Your objective:
Filter these entries so that only lines with the word "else" remain.
(Input records Opens)
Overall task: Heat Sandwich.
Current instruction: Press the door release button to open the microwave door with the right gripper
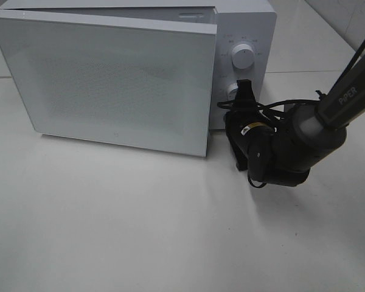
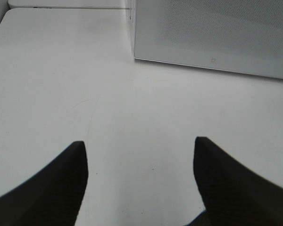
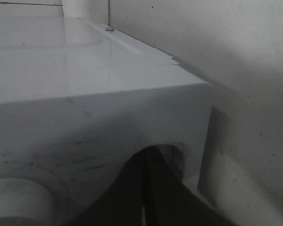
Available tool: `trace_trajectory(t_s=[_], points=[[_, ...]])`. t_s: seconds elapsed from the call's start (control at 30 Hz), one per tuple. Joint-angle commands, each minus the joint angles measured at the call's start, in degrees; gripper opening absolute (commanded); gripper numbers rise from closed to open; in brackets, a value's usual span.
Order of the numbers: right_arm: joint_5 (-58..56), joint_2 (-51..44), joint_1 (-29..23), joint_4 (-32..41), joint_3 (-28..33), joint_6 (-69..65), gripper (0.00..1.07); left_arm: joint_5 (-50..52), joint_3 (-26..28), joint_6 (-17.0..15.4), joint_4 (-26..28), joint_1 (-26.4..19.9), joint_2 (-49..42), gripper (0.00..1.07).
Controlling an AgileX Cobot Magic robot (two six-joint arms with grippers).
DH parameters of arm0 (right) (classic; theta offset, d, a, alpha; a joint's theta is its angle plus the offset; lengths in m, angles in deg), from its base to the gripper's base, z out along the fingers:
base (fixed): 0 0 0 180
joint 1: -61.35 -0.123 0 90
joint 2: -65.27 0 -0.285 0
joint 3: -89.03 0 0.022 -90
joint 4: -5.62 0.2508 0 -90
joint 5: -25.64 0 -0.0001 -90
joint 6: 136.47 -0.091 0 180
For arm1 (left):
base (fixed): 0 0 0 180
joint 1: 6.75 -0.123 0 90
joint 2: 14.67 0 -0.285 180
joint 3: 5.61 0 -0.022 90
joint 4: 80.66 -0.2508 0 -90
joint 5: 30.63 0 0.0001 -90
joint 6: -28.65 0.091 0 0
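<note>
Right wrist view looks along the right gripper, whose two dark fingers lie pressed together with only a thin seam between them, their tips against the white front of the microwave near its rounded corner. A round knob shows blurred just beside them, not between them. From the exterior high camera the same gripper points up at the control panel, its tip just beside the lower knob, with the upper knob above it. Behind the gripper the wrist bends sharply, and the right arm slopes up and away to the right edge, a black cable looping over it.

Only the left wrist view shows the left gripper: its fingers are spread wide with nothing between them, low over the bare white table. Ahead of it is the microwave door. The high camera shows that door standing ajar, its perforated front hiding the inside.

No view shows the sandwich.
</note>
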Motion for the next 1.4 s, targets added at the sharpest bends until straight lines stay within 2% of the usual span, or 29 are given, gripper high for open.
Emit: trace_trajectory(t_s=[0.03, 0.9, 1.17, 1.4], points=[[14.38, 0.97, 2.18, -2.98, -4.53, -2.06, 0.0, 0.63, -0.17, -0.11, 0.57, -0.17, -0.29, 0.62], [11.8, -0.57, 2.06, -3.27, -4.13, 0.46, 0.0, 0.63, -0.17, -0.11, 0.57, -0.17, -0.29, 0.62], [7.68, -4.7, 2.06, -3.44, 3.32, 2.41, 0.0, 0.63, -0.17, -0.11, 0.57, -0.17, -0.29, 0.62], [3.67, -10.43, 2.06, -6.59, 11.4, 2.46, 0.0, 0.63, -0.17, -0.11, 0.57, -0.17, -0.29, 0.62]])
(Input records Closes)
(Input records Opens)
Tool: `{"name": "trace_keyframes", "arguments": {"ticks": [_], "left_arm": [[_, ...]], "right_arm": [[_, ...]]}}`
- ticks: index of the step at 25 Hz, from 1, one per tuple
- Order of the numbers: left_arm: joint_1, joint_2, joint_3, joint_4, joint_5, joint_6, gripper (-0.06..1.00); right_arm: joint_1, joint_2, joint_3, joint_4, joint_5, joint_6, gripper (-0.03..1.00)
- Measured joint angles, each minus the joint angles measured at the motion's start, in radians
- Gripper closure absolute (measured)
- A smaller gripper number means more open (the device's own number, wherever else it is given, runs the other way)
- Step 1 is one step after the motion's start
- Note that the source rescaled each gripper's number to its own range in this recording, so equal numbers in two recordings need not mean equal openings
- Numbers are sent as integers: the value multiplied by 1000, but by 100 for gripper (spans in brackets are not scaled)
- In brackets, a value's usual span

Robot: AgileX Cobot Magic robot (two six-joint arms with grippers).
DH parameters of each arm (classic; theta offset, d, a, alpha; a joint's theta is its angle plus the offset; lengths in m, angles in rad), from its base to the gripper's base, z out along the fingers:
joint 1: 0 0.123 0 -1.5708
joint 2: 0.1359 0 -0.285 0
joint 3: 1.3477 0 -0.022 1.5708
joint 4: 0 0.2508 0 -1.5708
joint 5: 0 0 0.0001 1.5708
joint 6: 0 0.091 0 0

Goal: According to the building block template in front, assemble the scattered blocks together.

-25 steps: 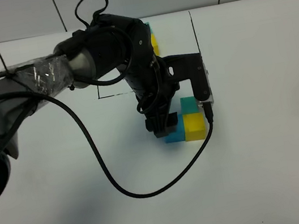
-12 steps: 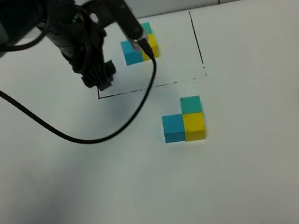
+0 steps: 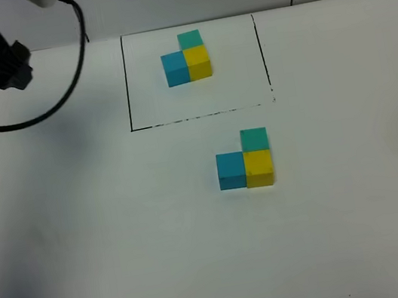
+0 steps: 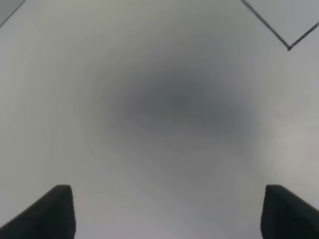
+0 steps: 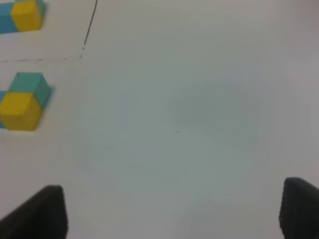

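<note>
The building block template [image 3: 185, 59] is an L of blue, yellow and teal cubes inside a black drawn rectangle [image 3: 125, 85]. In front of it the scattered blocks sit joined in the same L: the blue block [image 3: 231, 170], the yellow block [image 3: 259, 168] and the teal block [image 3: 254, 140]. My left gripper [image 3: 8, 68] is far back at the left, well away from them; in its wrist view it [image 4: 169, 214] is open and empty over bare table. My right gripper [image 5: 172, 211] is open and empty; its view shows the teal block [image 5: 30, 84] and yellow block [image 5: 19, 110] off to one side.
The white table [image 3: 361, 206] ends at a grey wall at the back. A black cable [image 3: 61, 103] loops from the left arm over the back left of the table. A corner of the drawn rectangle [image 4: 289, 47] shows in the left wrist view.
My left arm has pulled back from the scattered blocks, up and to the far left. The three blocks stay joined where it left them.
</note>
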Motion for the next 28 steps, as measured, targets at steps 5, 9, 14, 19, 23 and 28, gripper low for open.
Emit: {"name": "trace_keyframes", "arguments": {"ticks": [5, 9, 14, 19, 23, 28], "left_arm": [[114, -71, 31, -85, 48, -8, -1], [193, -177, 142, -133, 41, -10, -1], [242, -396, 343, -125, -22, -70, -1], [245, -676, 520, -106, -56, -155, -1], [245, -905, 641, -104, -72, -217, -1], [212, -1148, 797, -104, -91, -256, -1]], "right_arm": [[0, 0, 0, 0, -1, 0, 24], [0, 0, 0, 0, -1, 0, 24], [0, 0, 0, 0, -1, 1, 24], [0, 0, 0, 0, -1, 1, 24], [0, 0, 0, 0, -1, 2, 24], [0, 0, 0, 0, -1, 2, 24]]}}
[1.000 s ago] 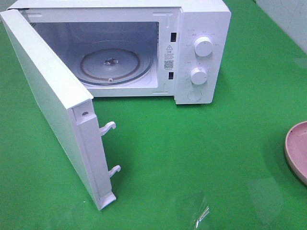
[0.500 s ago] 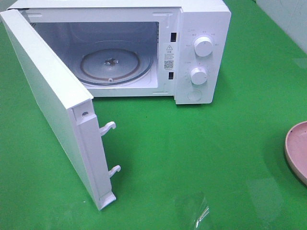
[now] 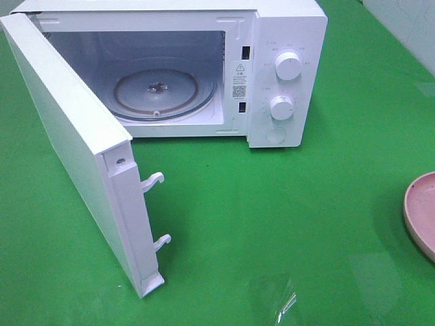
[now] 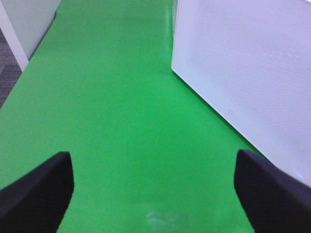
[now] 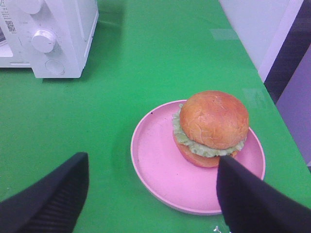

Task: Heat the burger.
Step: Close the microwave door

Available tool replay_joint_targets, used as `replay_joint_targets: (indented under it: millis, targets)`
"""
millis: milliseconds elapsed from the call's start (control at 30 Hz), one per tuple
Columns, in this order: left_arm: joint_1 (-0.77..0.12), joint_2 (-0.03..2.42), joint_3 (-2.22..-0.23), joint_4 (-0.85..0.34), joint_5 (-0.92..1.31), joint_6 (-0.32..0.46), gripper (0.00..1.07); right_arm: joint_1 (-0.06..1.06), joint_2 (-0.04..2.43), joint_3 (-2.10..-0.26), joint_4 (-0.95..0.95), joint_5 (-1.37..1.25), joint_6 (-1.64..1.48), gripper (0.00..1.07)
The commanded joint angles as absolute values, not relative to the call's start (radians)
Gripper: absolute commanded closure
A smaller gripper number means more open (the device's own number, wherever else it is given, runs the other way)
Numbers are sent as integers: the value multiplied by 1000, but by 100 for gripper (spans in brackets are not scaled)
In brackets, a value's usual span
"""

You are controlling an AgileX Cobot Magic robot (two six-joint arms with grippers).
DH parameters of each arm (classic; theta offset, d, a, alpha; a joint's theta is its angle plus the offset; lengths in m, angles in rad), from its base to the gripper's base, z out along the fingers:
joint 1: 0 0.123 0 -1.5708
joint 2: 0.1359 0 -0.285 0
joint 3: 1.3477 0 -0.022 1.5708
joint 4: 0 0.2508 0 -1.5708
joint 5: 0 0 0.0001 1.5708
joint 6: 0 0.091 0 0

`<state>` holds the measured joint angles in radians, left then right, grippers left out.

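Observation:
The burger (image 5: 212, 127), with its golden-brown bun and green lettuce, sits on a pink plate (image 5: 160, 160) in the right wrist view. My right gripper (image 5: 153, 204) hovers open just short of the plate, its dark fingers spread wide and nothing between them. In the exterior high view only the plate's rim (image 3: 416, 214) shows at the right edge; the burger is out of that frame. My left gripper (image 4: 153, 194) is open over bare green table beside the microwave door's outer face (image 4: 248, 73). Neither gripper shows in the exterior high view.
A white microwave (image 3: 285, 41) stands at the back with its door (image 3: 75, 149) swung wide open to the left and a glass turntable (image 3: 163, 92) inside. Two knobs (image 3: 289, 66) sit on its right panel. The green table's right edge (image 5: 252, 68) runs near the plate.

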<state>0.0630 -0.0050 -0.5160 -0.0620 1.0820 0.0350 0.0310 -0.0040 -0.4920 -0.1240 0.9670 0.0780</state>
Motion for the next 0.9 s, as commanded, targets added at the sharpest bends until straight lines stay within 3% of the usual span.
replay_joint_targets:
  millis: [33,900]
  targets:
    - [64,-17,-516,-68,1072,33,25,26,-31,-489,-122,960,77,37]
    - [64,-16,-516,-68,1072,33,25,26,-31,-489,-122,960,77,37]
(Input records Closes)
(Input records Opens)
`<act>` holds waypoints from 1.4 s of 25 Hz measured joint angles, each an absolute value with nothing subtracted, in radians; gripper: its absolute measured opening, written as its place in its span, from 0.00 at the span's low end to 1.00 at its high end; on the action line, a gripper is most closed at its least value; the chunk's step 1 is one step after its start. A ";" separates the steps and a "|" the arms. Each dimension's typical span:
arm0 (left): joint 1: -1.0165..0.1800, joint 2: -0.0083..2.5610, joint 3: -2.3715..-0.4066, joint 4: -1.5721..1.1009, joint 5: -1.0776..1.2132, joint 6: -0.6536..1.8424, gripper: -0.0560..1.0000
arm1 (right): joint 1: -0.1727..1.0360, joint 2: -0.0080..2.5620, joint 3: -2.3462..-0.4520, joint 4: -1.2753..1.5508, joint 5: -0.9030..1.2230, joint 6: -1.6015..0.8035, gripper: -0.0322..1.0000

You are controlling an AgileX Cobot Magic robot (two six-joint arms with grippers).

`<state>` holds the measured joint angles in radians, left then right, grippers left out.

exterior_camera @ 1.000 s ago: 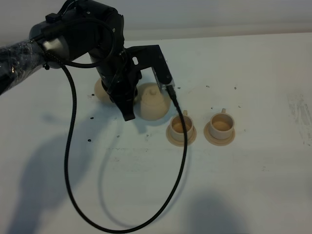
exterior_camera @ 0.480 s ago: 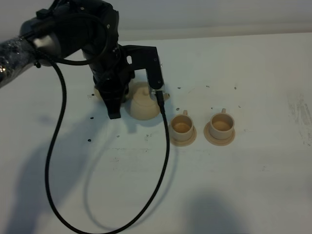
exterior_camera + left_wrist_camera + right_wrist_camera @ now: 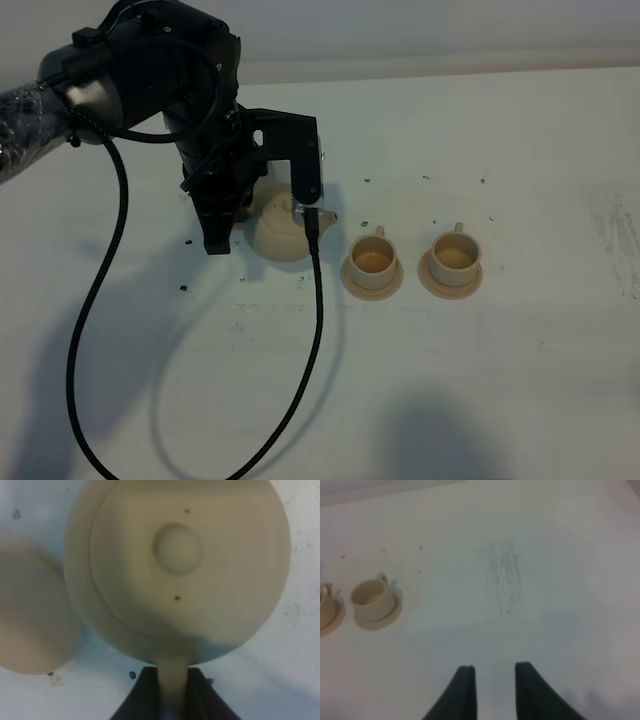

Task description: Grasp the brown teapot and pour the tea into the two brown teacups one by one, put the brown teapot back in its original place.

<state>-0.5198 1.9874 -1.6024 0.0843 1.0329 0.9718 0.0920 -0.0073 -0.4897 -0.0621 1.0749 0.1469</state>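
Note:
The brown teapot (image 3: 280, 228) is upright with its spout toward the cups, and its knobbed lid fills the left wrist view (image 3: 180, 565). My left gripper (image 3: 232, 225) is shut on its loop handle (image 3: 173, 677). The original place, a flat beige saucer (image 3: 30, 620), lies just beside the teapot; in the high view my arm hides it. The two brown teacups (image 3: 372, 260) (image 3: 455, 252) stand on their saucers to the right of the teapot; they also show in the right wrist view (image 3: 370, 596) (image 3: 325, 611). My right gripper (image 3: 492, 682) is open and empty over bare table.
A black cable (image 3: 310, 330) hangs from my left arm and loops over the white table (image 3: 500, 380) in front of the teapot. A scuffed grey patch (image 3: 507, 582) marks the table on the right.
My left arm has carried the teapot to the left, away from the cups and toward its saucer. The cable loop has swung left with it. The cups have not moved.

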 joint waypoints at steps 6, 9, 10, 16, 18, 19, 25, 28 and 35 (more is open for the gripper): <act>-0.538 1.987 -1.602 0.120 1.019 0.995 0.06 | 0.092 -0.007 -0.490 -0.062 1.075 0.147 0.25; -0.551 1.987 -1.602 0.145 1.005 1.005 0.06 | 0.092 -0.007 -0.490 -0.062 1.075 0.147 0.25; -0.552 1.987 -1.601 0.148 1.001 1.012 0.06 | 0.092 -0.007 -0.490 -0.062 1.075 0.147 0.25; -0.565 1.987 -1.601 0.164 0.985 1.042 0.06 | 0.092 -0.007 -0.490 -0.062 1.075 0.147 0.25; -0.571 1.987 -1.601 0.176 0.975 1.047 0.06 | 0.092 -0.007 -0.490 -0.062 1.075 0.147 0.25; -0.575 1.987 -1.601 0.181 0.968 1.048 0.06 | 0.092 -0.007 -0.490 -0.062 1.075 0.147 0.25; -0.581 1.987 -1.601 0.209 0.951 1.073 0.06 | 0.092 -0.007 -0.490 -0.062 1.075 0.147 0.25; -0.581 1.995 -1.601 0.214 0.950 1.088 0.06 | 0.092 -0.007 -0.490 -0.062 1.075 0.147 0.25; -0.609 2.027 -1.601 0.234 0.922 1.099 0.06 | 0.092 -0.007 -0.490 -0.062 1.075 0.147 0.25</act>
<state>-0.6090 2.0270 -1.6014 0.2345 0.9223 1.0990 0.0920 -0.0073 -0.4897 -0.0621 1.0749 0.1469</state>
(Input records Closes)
Output for this task:
- A smaller gripper number means more open (the device's own number, wherever else it is given, runs the other way)
A smaller gripper number means more open (the device's own number, wherever else it is given, runs the other way)

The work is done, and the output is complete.